PROBLEM TO WORK ON – When the line containing "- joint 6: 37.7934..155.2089" is found in the data below, copy it and each line after it through the line containing "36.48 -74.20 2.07", exactly and with no others.

+++ RECORDS PROVIDED

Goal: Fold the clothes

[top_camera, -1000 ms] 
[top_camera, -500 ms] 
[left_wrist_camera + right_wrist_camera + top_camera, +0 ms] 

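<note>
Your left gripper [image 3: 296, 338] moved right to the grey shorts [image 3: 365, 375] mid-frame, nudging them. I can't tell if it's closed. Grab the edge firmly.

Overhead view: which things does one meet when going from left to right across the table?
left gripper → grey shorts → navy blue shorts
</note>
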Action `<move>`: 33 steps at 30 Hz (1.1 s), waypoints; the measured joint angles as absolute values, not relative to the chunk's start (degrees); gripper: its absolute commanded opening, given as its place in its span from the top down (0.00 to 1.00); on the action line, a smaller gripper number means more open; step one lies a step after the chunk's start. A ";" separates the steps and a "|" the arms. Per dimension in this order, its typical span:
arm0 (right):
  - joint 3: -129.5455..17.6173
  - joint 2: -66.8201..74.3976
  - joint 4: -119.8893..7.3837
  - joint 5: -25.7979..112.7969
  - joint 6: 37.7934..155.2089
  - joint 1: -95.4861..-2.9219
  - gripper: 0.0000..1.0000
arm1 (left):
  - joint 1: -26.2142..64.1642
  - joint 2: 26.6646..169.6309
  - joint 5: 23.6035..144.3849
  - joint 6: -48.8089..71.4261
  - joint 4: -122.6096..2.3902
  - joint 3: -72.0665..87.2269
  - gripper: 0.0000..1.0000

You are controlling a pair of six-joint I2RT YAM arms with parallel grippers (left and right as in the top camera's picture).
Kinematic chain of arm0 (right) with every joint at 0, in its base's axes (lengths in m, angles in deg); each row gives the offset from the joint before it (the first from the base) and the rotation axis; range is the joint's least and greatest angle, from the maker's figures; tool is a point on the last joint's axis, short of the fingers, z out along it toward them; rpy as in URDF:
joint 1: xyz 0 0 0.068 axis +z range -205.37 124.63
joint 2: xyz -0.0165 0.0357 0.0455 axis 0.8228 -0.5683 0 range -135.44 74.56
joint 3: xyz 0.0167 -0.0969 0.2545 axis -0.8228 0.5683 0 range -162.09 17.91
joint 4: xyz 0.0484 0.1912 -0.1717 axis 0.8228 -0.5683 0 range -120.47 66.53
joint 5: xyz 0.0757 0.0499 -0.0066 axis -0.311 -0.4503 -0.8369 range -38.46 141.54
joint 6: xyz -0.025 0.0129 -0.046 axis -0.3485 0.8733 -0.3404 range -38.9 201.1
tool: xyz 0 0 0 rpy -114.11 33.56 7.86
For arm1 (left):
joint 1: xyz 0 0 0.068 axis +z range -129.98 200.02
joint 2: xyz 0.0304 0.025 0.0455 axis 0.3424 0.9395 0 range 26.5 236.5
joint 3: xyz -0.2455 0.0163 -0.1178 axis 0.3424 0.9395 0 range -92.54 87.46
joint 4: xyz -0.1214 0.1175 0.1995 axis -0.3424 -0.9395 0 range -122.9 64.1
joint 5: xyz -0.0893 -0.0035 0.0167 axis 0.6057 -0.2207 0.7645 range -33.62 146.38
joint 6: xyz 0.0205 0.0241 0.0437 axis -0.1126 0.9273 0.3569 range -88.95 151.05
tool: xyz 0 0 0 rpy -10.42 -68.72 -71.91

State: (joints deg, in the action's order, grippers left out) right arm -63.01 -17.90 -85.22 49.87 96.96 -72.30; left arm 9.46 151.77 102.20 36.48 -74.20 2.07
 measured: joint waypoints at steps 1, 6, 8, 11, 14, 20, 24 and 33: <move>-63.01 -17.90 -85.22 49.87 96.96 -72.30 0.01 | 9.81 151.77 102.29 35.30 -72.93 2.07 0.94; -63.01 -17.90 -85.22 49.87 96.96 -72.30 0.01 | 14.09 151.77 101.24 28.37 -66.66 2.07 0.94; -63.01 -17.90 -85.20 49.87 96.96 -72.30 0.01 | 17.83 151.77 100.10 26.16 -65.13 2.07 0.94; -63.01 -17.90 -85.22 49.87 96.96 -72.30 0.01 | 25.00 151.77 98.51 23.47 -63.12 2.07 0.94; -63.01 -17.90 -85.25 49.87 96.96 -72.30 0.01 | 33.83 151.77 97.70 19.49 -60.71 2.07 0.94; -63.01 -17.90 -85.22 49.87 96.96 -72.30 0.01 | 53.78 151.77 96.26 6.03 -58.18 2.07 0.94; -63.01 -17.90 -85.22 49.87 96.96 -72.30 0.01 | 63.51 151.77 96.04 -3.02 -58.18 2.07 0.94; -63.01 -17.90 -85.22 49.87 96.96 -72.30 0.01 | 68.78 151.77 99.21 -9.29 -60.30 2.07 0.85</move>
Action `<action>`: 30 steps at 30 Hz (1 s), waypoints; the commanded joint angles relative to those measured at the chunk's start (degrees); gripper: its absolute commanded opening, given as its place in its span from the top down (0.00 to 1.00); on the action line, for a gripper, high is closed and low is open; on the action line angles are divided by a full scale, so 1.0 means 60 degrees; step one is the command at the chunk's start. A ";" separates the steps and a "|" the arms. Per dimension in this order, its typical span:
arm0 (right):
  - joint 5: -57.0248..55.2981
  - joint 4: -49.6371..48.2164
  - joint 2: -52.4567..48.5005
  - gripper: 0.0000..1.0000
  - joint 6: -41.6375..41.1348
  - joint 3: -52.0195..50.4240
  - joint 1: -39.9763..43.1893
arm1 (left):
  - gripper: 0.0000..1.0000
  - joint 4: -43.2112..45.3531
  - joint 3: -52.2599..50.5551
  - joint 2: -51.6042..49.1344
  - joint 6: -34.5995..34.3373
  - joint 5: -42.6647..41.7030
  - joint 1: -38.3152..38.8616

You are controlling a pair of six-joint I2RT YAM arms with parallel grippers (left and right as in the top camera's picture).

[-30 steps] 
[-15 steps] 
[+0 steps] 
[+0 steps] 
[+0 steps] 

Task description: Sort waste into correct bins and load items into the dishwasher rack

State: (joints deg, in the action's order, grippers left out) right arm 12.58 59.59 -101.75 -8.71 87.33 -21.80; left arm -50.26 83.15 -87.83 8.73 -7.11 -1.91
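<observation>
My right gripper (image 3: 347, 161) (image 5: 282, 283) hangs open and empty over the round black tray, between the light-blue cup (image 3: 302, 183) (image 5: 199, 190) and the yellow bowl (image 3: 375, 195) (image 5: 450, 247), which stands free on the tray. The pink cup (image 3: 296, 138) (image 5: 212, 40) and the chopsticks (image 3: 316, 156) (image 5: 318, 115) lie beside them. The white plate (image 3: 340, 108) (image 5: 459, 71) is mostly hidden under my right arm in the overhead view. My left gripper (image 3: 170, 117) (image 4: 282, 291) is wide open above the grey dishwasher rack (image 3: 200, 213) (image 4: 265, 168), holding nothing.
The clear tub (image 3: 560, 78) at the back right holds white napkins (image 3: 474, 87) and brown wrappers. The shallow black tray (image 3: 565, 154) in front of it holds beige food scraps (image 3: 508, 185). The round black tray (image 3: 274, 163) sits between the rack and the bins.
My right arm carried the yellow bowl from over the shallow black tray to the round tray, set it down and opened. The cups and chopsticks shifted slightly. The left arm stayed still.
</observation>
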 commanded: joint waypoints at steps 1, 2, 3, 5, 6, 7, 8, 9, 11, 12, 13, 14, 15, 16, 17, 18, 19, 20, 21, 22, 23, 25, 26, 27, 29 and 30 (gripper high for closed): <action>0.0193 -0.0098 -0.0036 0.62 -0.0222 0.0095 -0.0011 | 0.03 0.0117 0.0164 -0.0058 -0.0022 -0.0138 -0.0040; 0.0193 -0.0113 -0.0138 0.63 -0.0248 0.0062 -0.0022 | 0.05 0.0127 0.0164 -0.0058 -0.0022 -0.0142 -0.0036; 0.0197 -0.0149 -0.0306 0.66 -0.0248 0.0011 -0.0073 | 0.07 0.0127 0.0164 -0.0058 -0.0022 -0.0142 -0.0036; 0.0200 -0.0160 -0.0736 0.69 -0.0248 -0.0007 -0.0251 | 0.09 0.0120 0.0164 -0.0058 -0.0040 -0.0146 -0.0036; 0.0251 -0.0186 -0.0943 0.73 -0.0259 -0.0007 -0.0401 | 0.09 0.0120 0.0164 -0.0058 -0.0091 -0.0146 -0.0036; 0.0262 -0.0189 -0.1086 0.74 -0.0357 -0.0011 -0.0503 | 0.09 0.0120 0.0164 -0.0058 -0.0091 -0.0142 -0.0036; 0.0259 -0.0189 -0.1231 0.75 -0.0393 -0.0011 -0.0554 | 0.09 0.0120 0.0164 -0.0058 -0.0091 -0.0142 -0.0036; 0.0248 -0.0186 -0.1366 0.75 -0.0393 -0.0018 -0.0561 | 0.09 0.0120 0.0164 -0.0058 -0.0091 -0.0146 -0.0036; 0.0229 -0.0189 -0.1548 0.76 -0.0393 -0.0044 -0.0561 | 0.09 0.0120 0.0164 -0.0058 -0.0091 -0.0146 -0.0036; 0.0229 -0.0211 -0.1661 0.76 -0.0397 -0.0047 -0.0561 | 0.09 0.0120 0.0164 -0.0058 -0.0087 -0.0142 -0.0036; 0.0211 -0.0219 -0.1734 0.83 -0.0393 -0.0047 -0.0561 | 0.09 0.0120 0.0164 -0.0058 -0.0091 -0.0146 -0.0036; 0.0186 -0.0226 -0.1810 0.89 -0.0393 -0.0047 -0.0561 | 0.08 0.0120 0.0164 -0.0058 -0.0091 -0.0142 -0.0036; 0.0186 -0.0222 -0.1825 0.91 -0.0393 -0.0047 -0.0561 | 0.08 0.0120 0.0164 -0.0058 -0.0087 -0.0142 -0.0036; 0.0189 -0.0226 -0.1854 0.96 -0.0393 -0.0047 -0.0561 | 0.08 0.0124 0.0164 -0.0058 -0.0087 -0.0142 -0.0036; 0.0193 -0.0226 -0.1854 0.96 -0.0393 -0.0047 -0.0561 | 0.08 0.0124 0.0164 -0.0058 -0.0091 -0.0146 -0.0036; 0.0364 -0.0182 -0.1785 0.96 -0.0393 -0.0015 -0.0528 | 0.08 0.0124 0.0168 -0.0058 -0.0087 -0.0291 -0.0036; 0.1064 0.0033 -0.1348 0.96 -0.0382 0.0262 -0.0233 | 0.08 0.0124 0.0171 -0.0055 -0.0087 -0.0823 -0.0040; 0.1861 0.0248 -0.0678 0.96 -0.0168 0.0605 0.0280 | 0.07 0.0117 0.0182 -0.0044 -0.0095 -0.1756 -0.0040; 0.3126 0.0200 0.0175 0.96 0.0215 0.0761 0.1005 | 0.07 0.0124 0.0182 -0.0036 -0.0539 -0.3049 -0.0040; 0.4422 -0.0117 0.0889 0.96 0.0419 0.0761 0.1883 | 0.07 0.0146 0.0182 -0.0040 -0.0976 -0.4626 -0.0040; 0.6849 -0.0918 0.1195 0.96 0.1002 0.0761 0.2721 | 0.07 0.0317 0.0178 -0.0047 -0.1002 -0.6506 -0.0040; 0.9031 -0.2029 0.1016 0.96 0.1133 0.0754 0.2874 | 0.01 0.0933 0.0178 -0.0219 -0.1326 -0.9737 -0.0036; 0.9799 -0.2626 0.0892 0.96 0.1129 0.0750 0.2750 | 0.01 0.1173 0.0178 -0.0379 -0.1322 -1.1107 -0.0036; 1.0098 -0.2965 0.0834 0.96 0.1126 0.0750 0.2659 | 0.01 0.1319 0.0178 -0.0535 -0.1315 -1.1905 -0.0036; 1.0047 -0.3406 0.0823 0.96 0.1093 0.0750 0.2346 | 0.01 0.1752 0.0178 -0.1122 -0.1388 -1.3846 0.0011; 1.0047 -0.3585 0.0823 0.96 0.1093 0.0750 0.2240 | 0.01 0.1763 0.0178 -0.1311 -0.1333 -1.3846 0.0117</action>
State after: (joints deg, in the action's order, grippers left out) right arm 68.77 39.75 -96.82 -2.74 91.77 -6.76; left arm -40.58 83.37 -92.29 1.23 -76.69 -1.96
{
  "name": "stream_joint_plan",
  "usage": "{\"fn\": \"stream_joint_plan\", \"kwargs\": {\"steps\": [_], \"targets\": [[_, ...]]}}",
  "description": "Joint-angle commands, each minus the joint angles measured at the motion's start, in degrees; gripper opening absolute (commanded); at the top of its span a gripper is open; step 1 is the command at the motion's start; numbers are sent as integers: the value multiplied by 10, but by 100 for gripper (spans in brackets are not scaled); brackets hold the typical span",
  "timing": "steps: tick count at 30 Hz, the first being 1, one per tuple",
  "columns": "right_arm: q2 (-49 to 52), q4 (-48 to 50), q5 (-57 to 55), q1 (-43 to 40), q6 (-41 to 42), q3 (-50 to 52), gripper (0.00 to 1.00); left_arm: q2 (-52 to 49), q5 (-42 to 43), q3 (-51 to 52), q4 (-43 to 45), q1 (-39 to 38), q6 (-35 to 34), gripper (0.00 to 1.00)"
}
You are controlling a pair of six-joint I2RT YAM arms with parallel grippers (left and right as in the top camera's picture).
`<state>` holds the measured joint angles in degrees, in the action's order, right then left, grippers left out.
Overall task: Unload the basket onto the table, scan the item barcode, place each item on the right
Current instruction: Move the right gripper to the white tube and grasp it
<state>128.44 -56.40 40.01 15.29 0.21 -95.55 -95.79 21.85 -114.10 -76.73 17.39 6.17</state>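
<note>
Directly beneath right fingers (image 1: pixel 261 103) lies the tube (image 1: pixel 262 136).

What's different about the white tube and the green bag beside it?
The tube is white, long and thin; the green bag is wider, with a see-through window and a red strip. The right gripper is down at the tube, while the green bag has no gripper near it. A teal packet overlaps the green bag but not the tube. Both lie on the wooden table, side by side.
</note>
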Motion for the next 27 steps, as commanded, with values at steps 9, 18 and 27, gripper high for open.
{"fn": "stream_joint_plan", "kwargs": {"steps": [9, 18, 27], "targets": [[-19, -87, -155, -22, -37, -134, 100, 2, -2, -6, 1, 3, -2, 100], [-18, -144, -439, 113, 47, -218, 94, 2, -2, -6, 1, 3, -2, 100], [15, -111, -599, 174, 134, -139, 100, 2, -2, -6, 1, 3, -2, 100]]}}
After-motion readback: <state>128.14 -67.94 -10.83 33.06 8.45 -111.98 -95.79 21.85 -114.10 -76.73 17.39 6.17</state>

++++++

ANSWER TO THIS TASK –
  - joint 6: 37.7934..155.2089
  - joint 1: -95.4861..-2.9219
  - gripper: 0.0000..1.0000
arm1 (left):
  - joint 1: -26.2142..64.1642
  - joint 2: 26.6646..169.6309
  - joint 5: 23.6035..144.3849
  - joint 6: -48.8089..71.4261
  - joint 4: -122.6096..2.3902
  - joint 3: -72.0665..87.2269
  - gripper: 0.0000..1.0000

You are controlling a pair of six-joint I2RT YAM arms with parallel grippers (left and right as in the top camera's picture).
Kinematic chain of arm0 (right) with every joint at 0, in its base's axes (lengths in m, angles in deg); each row gives the offset from the joint before it (the first from the base) and the rotation axis; range is the joint's least and greatest angle, from the maker's figures; tool is a point on the last joint's axis, short of the fingers, z out along it toward them; rpy as in URDF:
joint 1: xyz 0 0 0.068 axis +z range -205.37 124.63
joint 2: xyz -0.0165 0.0357 0.0455 axis 0.8228 -0.5683 0 range -135.44 74.56
joint 3: xyz 0.0167 -0.0969 0.2545 axis -0.8228 0.5683 0 range -162.09 17.91
joint 4: xyz 0.0484 0.1912 -0.1717 axis 0.8228 -0.5683 0 range -120.47 66.53
joint 5: xyz 0.0757 0.0499 -0.0066 axis -0.311 -0.4503 -0.8369 range -38.46 141.54
joint 6: xyz -0.025 0.0129 -0.046 axis -0.3485 0.8733 -0.3404 range -38.9 201.1
tool: xyz 0 0 0 rpy -114.11 33.56 7.86
For arm1 (left):
joint 1: xyz 0 0 0.068 axis +z range -129.98 200.02
joint 2: xyz 0.0304 0.025 0.0455 axis 0.3424 0.9395 0 range 26.5 236.5
joint 3: xyz -0.2455 0.0163 -0.1178 axis 0.3424 0.9395 0 range -92.54 87.46
joint 4: xyz -0.1214 0.1175 0.1995 axis -0.3424 -0.9395 0 range -122.9 64.1
joint 5: xyz -0.0893 -0.0035 0.0167 axis 0.6057 -0.2207 0.7645 range -33.62 146.38
joint 6: xyz 0.0205 0.0241 0.0437 axis -0.1126 0.9273 0.3569 range -88.95 151.05
tool: xyz 0 0 0 rpy -10.42 -68.72 -71.91

State: (joints deg, in the action's order, grippers left out) right arm -63.01 -17.90 -85.22 49.87 96.96 -72.30; left arm 9.46 151.77 102.20 36.48 -74.20 2.07

The output for this exercise is now complete.